BCM: How/where was the film shot?
AR: It was shot primarily in the Alps. As I said, there’s some shots of the Lyngen Alps in Norway, but they don’t need to go any further than their backdoor to be in the mountains.
The film focuses on some of their key lines; Noire North Face in Chamonix, the Marbrée on the Italian side Mont Blanc and, of course, the Matterhorn’s east face in Zermatt. How it was shot I think is a real triumph. It’s mostly all GoPro shots with some stellar drone work from our friends at DroneAlps. This combination is how we’ll keep making movies together and how many incredible movies are being made at the moment. The quality of ski movies—skimo or not—is skyrocketing. I think you’ll start to see a real juxtaposition between the super high-quality video and the raw footage. For me, adventures have much more personality, and I feel I can connect on a much deeper level when it’s POV and shot by the guys themselves.
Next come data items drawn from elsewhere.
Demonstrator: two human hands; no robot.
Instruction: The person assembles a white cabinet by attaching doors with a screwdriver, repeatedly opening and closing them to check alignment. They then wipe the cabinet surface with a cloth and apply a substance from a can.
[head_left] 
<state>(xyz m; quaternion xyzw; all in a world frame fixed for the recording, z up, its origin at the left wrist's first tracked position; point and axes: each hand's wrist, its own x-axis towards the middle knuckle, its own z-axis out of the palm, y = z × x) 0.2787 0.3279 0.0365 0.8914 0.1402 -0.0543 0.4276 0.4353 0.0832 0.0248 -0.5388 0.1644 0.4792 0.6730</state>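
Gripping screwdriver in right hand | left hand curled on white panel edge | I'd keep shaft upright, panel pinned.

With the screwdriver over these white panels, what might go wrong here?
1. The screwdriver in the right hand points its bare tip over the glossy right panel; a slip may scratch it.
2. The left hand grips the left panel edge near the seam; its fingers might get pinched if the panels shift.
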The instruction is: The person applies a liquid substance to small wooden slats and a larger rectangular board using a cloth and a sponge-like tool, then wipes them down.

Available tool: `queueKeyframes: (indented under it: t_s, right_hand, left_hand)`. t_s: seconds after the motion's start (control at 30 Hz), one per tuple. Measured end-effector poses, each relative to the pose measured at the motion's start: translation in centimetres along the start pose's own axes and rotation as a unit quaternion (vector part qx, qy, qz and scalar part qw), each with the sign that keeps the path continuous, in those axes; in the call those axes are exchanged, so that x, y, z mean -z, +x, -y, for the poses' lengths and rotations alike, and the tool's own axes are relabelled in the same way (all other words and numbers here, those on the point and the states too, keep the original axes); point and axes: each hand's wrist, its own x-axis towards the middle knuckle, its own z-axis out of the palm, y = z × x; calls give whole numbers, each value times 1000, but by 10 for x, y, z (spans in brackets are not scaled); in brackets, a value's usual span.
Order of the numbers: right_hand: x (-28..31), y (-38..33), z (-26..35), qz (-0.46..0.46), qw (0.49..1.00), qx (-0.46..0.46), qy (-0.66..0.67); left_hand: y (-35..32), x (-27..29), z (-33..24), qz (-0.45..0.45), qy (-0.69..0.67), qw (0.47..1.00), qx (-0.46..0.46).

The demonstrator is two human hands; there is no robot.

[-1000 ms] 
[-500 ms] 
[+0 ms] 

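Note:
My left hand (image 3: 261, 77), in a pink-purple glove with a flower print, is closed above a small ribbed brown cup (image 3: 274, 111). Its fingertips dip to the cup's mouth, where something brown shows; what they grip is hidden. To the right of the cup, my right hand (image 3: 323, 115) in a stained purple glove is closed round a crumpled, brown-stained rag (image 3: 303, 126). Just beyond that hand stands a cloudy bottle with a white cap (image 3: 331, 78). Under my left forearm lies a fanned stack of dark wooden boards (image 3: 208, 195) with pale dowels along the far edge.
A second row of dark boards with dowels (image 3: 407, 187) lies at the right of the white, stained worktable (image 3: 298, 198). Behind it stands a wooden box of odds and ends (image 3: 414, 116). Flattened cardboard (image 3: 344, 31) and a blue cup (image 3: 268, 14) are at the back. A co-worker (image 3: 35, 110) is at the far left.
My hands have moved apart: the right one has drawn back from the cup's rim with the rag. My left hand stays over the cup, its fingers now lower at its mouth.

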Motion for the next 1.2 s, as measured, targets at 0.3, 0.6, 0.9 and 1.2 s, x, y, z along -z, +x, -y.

Tech is helping us get those killer shots we all know and love, too.
BCM: Did you focus on skimo culture in any particular region of the Alps?
AR: These guys are Italians and they have a very particular approach to the mountains. They go for the big objectives and super aesthetic lines. So you could say that it’s about Italian skimo culture in a way, but that was never the intention of the film. I’d say we focused more on the challenge of skiing the Matterhorn. You know, it’s rarely in condition and only a handful of people even attempt it a year. Liberarsi is about a group of normal guys who take on big objectives, because they are both talented and motivated by their passion for ski mountaineering. That’s what we want people to come away with.
BCM: How do you hope this will this inspire other skiers?
AR: We’ve all seen great ski films over the years and they inspire us, but I never feel like I could get to that level. It’s on a level of complete wonder rather than aspiration. You think, “That could be me.” But there are a whole bunch of talented ski mountaineers who don’t get the air time their adventures deserve. I hope this film will get people to push themselves to get out to the mountains more. To find their own objectives and get what we all should from the mountains.
Liberarsi premiered at iF3 and the Milano Montagne freeski film festivals and will have its online premiere on November 30, 2016 live via Facebook. Find it on FATMAP’s website in early December. FATMAP and Every Damn Weekend will continue to produce movies.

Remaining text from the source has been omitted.